# [What you need to do]
The answer is to be an exact copy of the lines below running from the line with "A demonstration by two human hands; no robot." down to the line with "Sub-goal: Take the", both ends included, and nothing more.

Raw data START

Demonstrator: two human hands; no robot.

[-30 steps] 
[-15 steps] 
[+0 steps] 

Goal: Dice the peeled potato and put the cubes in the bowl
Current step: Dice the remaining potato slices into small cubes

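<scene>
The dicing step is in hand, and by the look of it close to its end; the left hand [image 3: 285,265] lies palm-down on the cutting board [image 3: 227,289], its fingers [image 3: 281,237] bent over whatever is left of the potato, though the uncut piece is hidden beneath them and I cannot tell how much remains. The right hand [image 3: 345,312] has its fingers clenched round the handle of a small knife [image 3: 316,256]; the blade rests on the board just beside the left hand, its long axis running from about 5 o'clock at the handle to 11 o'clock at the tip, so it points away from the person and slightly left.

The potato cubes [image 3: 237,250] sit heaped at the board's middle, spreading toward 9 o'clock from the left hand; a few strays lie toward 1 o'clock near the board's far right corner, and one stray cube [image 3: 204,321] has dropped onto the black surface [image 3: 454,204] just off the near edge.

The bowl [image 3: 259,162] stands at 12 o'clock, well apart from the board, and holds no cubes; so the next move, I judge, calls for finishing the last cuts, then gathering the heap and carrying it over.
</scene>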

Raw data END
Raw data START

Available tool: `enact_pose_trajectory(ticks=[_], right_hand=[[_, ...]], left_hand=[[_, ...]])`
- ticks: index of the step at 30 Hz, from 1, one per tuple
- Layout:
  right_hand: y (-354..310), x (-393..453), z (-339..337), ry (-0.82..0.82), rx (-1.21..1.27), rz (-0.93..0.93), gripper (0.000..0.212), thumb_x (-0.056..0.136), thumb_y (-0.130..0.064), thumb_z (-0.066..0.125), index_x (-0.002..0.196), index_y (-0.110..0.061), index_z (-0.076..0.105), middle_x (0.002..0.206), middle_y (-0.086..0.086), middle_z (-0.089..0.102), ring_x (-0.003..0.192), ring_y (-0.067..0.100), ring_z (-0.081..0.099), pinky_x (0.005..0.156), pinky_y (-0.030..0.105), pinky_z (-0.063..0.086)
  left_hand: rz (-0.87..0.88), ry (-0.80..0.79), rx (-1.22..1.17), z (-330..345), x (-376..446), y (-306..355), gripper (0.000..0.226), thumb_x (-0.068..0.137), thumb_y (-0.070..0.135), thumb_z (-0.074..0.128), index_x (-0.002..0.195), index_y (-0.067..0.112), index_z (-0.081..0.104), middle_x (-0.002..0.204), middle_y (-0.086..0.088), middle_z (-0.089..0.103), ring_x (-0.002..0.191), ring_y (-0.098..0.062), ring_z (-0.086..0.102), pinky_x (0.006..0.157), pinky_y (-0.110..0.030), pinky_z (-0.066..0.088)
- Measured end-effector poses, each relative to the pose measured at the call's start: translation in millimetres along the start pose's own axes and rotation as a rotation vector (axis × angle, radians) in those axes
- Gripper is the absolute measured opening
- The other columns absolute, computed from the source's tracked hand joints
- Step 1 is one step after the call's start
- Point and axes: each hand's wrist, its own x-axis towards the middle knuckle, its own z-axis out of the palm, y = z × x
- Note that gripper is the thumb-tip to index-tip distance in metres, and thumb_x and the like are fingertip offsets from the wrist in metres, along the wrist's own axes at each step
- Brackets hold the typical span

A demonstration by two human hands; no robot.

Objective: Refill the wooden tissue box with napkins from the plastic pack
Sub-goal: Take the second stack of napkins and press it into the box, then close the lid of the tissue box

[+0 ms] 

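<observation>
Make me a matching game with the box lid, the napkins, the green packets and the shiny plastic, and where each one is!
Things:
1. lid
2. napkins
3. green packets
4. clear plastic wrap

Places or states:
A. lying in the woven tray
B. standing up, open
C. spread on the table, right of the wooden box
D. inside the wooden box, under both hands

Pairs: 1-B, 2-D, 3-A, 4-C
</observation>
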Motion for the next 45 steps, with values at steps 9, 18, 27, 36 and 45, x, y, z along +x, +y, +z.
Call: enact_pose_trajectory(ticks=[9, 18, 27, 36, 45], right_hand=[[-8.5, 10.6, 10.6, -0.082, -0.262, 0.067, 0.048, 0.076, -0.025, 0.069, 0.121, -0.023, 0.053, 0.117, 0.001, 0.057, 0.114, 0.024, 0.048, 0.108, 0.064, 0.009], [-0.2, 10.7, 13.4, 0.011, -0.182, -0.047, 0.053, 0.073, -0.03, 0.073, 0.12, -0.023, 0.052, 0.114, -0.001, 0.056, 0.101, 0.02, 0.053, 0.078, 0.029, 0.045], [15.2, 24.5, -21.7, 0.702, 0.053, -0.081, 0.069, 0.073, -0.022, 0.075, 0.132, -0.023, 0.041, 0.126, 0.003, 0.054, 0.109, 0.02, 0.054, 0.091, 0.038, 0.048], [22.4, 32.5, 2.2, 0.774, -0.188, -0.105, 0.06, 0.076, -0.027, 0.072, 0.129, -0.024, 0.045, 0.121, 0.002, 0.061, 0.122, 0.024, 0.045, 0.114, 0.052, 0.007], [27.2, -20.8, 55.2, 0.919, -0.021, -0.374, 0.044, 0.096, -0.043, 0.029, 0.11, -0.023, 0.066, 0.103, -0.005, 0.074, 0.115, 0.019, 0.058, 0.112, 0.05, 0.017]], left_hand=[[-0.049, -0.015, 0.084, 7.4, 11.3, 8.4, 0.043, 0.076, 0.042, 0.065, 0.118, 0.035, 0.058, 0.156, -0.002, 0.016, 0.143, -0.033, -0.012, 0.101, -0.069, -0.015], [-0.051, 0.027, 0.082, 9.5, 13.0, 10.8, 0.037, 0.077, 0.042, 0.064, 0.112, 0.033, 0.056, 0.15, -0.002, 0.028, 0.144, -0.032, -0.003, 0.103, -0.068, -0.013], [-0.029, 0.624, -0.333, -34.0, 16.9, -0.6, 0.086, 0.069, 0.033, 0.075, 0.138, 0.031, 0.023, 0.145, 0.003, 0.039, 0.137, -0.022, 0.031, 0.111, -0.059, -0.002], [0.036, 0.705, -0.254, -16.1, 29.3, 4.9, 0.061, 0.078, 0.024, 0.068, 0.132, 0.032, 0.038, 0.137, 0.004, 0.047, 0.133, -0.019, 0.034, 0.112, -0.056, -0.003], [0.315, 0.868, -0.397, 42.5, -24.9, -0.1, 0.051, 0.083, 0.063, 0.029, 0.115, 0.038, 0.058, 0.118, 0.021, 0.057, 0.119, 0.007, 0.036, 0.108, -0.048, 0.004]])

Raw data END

# [Task solution]
A demonstration by two human hands; no robot.

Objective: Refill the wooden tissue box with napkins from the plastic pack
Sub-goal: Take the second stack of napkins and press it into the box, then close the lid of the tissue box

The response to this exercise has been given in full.